● EXERCISE BRIEF: With the pictures omitted, write out all of the listing exactly.

● STORED DATA:
* * *
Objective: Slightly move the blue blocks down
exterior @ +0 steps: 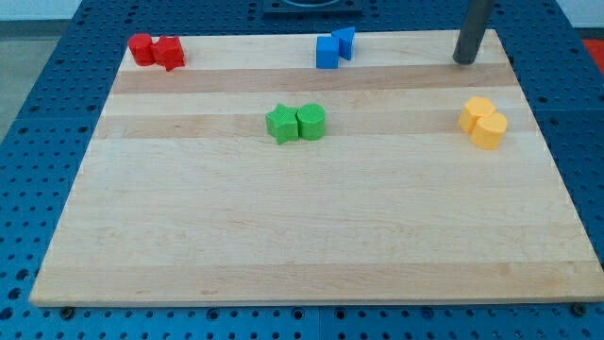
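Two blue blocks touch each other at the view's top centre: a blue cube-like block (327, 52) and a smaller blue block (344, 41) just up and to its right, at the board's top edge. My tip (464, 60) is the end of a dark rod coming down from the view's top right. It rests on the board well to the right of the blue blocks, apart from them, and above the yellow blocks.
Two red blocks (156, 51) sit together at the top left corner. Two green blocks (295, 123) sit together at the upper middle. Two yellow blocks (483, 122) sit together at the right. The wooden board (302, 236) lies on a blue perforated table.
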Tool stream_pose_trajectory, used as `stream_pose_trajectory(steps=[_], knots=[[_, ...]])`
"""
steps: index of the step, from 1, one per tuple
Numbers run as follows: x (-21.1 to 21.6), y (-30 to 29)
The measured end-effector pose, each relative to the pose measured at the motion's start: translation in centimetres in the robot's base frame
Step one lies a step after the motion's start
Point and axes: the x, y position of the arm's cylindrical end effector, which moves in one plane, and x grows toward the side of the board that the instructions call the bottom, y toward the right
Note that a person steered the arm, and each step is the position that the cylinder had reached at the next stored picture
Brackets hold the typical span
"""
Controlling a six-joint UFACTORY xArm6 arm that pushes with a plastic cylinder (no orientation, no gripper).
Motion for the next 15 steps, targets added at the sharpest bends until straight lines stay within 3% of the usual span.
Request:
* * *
● SOLUTION TO THE PROBLEM:
Objective: Slightly move the blue blocks down
exterior @ +0 steps: 
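Two blue blocks touch each other at the view's top centre: a blue cube-like block (327, 52) and a smaller blue block (344, 41) just up and to its right, at the board's top edge. My tip (464, 60) is the end of a dark rod coming down from the view's top right. It rests on the board well to the right of the blue blocks, apart from them, and above the yellow blocks.
Two red blocks (156, 51) sit together at the top left corner. Two green blocks (295, 123) sit together at the upper middle. Two yellow blocks (483, 122) sit together at the right. The wooden board (302, 236) lies on a blue perforated table.
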Tool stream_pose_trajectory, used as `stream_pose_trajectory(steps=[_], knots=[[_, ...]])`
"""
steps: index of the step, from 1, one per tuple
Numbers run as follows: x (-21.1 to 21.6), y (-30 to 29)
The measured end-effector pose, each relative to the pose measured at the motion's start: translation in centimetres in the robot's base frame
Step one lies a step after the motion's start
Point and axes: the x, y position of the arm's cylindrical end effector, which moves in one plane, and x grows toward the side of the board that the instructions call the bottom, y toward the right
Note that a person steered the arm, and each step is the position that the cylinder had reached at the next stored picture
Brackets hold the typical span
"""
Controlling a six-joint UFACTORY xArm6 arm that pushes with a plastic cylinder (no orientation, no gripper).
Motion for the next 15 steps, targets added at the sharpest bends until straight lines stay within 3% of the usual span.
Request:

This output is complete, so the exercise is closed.